難民問題が深刻化している。国連難民高等弁務官事務所(UNHCR)によると、紛争や迫害で故郷を追われた人が2022年に史上初めて1億人を超えた。世界銀行の最も重要な報告書である「世界開発報告書」は、難民問題を23年のテーマとした。
難民の多くは途上国から途上国への難民である。UNHCRの推計によると22年末時点の難民の出身国は、シリア、ウクライナ、アフガニスタン、ベネズエラ、南スーダン、ミャンマーと続き、ウクライナ以外はすべて途上国だ。難民の生活が苦しいことに加え、もとより貧しい途上国においては、難民を受け入れる側にも大きな影響が生じることがある。

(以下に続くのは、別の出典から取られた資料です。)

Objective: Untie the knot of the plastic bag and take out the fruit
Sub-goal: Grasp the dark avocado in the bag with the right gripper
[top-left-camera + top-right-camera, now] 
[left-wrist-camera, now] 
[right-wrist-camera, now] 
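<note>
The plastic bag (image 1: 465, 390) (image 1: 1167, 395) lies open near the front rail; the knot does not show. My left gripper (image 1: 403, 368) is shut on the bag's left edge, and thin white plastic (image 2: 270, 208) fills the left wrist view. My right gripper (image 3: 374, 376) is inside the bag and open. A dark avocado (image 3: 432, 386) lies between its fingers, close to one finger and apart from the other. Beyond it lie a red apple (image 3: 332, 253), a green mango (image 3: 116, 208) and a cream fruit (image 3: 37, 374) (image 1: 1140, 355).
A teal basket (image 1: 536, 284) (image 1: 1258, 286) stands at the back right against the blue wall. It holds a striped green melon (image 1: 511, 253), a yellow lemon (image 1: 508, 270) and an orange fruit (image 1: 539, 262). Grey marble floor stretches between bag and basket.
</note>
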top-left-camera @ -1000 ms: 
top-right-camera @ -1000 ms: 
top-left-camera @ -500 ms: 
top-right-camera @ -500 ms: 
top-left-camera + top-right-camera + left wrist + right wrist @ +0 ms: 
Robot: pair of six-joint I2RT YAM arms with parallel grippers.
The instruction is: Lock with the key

顕著な例がミャンマーからバングラデシュへのロヒンギャ難民だ。ロヒンギャは仏教国ミャンマーに住むイスラム教徒で、国軍の迫害を受けて断続的に難民化してきた過去がある。中でも、17年8月の武力弾圧は例のない規模だった。1カ月の間に6700人とも2万4800人とも推定されるロヒンギャが虐殺された。集落の焼き討ちや性暴力も横行。非人道的な弾圧により、70万人余りが隣国バングラデシュに逃れた。